Now tell me: if I restricted you to a format of postage-stamp sized ads and a mandate that each ad had to generate clicks, how likely do you think you’d be able to use them to create Age of Ultron excitement for a game? Not at all. And knowing that, how likely do you think such a product would be to get funded at your studio? Not at all. The message is the product. And since the message for mobile games is D-grade, so are the games.

The Blockbuster Mobile Game

In many respects the way that marketing (and therefore products) have been handled in mobile games has tended to boil down to strip-mall tactics. It’s penny rich, pound poor, but it doesn’t have to stay that way. Indeed I would argue that it’s unlikely to. The problem with all performance marketing is essentially that it comes with a skinflint attitude, and as such is self-limiting. Whereas blockbuster marketing comes from with an abundance attitude. It asks how much can be spent to inspire, and in so doing what kind of product can be inspiring?

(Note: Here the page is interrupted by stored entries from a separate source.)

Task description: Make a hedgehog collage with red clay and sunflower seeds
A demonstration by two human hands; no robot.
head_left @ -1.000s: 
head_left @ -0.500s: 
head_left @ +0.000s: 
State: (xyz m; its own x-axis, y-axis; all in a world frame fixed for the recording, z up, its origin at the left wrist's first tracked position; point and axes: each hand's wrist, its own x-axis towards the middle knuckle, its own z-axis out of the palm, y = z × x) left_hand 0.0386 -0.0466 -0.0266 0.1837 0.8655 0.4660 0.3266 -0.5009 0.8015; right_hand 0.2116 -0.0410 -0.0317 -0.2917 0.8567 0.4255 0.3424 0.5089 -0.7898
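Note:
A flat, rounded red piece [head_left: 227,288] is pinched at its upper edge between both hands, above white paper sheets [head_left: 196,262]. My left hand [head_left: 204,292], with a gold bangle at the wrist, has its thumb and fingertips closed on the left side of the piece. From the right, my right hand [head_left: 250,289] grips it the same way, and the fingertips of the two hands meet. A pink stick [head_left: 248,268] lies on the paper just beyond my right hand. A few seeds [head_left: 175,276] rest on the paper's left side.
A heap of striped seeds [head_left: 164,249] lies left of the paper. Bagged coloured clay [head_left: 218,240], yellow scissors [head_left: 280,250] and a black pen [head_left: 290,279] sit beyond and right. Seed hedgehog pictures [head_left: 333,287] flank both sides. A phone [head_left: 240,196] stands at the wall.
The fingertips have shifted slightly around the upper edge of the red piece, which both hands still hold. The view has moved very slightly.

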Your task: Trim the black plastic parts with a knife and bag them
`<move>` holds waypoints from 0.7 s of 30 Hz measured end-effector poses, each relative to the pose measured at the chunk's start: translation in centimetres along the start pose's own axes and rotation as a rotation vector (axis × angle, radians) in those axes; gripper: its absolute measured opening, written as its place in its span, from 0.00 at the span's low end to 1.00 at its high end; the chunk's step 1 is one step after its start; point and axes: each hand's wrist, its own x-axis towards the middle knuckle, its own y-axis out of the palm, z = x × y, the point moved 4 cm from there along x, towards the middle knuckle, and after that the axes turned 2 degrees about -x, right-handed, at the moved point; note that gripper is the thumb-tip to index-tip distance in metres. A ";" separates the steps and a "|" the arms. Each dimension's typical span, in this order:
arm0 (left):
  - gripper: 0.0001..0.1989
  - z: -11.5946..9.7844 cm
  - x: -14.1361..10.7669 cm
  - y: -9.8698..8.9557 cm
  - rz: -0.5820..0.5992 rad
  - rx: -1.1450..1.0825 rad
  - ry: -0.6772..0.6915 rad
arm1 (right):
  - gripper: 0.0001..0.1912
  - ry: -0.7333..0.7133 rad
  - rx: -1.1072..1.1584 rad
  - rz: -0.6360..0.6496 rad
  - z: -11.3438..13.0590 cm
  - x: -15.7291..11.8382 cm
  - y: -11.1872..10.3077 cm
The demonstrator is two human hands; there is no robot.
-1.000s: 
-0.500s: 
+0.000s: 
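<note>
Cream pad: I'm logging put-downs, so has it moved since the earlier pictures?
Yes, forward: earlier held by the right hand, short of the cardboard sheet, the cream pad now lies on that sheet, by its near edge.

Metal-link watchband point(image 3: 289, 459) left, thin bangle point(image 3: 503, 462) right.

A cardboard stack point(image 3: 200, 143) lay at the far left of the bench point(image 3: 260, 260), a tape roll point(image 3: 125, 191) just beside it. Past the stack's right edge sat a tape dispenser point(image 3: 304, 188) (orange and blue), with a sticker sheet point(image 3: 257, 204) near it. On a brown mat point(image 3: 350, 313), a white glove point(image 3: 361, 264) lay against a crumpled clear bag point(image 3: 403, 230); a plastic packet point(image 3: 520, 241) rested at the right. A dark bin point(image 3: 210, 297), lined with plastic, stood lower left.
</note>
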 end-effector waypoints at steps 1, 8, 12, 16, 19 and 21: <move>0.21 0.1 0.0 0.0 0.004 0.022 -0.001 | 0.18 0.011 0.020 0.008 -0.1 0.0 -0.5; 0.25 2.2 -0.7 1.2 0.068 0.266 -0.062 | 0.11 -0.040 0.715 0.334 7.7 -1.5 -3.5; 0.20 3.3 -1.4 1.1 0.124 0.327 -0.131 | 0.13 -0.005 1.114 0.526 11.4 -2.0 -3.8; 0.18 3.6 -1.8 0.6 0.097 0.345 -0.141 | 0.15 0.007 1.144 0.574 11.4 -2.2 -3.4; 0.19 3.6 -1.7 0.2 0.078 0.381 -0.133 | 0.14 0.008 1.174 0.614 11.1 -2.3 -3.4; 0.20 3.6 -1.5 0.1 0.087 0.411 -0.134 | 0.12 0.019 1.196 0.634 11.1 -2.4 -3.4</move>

That’s why it works on console despite the colossal sums involved. Consoles don’t have anywhere near the install base that mobile does and yet console game publishers repeatedly sell millions of copies of key games. Indeed they manage to somehow sell to 20, 30, 40 or even 50% of the entire install base in some cases, which is a ludicrous number in the mobile world. That’s because they know how to sell premium.
When mobile game companies lose their arrogance about Hollywood tactics and realize that there’s so much more they can do, I think it will change the mobile game market for the better. The casinos in Las Vegas eventually realized that there was much more value in building a big experience than penny pinching existing crowds, and in the process turned the town from a seedy den of thieves to an adult Disneyland. They thought in terms of experience rather than performance, and lo and behold made far more money in the process.
If we could take that attitude and run with it I think we’d stop being so amazed at the idea that a mobile game could charge up front. Just as movies and other games do, the act of selling actively increases the perception of value and therefore price. The message changes, and so does the product. This virtuous cycle then starts to pay dividends. Apple, for example, is more likely to feature you if you appear to be worth featuring, and a major way to do that is to demonstrate intent. It costs a lot, but with the right kind of game it translates into mega revenue, so it’s worth doing.
Dean Takahashi reckons that we’ll soon see a $2bn mobile game, and maybe he’s right. But in the longer term I think we’ll see a premium-marketed and premium-priced mobile revolution, more LA and less SF, selling to everyone. Who knows how big that will get.